++++ ENTRIES SUPPLIED

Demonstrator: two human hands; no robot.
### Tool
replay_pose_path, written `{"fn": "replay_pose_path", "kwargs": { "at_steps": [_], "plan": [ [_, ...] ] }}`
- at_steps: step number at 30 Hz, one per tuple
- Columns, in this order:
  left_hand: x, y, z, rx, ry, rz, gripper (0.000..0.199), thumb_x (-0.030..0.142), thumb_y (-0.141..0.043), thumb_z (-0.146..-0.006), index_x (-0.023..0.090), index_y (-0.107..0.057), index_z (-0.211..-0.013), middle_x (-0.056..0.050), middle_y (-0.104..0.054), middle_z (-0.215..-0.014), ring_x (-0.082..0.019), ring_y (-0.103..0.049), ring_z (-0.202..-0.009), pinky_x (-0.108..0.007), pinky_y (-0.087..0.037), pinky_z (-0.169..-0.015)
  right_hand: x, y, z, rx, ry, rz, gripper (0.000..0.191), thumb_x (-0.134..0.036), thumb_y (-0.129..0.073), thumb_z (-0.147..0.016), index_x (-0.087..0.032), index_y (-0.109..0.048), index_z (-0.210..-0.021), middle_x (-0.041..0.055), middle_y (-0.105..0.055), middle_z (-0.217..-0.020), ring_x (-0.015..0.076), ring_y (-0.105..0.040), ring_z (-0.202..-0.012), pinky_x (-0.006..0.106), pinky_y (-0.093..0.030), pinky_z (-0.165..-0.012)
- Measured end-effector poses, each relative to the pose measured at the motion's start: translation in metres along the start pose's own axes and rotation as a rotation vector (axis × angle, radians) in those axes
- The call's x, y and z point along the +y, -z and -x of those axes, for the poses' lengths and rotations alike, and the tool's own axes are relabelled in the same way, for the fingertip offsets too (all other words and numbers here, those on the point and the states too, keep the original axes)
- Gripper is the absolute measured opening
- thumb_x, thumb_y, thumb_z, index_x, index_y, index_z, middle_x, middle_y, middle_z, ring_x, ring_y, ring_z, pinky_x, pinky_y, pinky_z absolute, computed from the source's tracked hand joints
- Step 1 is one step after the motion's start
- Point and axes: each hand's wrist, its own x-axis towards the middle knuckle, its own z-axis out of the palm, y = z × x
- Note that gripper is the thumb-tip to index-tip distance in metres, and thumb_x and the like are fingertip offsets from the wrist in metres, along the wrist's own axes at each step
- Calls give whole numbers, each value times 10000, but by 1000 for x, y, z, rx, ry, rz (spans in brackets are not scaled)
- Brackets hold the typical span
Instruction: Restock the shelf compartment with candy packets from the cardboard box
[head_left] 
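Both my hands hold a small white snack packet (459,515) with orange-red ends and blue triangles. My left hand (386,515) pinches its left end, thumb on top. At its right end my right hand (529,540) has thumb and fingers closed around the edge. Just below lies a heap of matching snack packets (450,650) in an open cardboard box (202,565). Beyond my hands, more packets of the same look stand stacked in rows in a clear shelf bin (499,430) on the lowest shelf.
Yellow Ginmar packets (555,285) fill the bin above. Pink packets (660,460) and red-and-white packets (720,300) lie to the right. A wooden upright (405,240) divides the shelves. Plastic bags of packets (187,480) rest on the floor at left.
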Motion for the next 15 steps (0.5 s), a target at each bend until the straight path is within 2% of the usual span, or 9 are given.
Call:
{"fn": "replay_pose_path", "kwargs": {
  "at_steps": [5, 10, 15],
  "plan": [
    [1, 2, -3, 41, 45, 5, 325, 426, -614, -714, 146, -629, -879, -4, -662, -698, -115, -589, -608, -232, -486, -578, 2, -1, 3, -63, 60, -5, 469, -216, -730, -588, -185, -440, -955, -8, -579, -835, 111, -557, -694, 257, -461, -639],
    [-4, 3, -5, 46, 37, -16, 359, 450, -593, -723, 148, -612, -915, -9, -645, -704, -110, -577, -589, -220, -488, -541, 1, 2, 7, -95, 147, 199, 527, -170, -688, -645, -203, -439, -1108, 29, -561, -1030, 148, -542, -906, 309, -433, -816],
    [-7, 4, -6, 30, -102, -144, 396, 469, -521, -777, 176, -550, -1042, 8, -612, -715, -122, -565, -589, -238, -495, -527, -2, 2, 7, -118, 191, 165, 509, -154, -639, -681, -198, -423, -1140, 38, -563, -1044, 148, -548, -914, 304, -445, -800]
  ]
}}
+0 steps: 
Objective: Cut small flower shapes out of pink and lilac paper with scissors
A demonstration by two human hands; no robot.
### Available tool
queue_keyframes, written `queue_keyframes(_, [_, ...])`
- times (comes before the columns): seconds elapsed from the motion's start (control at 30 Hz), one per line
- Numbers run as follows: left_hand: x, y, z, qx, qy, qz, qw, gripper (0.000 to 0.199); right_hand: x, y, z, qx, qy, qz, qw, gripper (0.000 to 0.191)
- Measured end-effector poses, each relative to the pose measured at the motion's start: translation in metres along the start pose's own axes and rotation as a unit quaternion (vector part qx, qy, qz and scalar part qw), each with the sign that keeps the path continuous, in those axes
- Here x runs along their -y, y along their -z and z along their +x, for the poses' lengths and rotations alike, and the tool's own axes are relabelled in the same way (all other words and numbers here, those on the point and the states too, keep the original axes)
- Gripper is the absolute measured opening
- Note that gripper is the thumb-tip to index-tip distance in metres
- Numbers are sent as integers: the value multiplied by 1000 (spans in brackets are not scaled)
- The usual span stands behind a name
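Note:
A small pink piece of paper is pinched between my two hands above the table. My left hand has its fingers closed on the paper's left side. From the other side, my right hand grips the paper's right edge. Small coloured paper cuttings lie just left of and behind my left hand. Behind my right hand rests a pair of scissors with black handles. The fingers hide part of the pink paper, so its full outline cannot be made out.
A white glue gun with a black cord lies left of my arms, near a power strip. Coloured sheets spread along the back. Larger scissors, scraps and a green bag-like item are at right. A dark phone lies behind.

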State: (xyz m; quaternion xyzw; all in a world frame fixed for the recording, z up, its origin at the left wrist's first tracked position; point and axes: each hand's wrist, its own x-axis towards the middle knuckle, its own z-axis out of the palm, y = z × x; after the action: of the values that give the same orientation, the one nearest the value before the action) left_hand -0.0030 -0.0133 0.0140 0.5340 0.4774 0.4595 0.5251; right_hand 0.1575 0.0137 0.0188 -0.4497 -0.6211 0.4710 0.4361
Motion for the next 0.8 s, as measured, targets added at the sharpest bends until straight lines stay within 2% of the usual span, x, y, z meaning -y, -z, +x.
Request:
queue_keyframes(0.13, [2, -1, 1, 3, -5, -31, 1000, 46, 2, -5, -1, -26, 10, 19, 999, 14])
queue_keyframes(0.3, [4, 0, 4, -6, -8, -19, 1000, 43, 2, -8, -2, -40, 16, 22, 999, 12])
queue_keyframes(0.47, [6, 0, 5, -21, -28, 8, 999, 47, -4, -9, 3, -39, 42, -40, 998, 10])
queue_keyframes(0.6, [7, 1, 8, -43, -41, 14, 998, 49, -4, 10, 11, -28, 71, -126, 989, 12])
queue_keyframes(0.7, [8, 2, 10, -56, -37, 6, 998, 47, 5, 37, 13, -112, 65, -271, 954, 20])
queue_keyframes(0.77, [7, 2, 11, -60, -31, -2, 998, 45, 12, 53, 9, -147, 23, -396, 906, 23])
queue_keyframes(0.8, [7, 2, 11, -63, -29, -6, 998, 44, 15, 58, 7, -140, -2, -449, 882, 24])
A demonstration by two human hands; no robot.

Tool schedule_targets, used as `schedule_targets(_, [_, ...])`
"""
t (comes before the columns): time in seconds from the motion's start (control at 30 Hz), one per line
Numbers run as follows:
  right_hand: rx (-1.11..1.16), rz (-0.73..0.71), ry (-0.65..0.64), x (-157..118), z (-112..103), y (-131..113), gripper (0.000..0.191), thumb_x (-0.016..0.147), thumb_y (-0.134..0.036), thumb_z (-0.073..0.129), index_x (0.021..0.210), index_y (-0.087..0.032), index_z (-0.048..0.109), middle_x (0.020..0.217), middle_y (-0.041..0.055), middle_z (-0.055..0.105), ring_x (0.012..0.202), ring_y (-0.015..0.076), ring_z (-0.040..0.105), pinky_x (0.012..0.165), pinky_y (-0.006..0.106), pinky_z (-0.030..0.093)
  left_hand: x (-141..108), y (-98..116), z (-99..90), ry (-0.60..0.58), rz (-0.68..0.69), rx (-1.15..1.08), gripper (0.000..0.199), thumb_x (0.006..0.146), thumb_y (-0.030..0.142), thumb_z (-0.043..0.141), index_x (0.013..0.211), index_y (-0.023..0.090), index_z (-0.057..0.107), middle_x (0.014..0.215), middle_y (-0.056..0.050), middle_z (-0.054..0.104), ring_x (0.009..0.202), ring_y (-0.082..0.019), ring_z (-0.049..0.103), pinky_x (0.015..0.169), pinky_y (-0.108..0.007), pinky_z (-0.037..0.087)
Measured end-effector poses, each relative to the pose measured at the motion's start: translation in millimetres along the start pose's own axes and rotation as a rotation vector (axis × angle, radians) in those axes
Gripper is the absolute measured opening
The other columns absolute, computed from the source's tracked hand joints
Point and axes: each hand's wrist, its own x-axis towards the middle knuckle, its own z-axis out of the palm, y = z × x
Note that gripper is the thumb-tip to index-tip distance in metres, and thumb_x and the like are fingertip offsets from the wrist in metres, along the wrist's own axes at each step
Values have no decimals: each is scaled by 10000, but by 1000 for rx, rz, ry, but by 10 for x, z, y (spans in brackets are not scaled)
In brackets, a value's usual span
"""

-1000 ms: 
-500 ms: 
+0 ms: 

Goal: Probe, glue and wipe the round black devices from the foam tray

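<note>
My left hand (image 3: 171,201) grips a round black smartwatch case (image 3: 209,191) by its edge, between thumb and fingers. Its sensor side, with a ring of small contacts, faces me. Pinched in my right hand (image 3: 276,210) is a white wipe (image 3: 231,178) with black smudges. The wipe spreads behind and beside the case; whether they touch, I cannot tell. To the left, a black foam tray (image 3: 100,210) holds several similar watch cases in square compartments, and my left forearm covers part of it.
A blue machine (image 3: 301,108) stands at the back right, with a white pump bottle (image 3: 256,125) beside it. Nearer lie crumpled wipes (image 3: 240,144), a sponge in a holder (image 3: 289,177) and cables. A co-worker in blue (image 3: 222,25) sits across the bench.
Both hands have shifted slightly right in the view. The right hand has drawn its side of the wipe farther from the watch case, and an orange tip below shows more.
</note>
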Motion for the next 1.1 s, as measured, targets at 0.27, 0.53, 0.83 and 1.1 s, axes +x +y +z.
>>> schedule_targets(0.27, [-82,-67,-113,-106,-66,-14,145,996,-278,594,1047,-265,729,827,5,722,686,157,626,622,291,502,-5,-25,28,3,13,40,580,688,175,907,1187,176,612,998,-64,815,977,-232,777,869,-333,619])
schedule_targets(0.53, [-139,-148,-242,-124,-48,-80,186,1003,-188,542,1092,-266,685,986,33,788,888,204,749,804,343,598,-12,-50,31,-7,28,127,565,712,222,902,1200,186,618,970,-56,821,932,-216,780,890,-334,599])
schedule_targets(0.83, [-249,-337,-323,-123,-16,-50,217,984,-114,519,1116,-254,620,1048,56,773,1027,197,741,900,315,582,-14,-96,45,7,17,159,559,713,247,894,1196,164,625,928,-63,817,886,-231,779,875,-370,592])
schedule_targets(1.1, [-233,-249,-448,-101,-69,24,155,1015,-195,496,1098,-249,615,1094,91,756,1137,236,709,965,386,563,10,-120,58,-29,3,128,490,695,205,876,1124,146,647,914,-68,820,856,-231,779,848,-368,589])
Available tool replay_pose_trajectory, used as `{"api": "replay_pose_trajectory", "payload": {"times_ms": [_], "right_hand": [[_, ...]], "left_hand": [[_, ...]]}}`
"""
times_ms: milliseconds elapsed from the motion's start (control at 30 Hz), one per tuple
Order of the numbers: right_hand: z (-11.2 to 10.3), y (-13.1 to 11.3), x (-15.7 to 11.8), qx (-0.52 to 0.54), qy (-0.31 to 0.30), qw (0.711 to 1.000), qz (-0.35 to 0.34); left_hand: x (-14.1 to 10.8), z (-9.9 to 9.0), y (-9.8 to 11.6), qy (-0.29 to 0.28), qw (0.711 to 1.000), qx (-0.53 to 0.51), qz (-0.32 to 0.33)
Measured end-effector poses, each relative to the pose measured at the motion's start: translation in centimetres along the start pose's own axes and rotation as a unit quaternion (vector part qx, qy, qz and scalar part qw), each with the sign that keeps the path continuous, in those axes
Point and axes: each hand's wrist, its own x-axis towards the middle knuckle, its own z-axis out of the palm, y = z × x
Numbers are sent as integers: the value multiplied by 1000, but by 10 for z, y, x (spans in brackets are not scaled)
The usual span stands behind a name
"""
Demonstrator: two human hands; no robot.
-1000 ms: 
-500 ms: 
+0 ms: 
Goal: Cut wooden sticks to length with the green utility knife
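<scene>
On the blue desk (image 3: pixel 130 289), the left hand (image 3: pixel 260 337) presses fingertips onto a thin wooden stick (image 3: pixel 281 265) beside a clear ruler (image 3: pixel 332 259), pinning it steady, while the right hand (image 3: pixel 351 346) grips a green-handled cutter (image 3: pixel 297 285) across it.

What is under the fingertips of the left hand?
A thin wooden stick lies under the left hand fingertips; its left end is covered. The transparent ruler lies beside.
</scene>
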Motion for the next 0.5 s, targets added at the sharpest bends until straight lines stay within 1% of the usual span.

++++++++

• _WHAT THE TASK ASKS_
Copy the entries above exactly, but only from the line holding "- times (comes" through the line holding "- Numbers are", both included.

• _THE COMPLETED TASK_
- times (comes before the columns): seconds elapsed from the motion's start (control at 30 Hz), one per line
- Numbers run as follows: left_hand: x, y, z, qx, qy, qz, qw, gripper (0.000 to 0.199); right_hand: x, y, z, qx, qy, qz, qw, gripper (0.000 to 0.191)
- Measured end-effector poses, each relative to the pose measured at the motion's start: translation in metres along the start pose's own axes and rotation as a unit quaternion (vector part qx, qy, qz and scalar part qw), each with the sign that keeps the path continuous, in those axes
- Here x runs along their -y, y along their -z and z along their +x, for the poses' lengths and rotations alike, and the tool's own axes are relabelled in the same way (all other words and numbers here, those on the point and the states too, keep the original axes)
- Gripper is the absolute measured opening
- Note that gripper is the thumb-tip to index-tip distance in metres
- Numbers are sent as integers: the value multiplied by 1000 (spans in brackets are not scaled)

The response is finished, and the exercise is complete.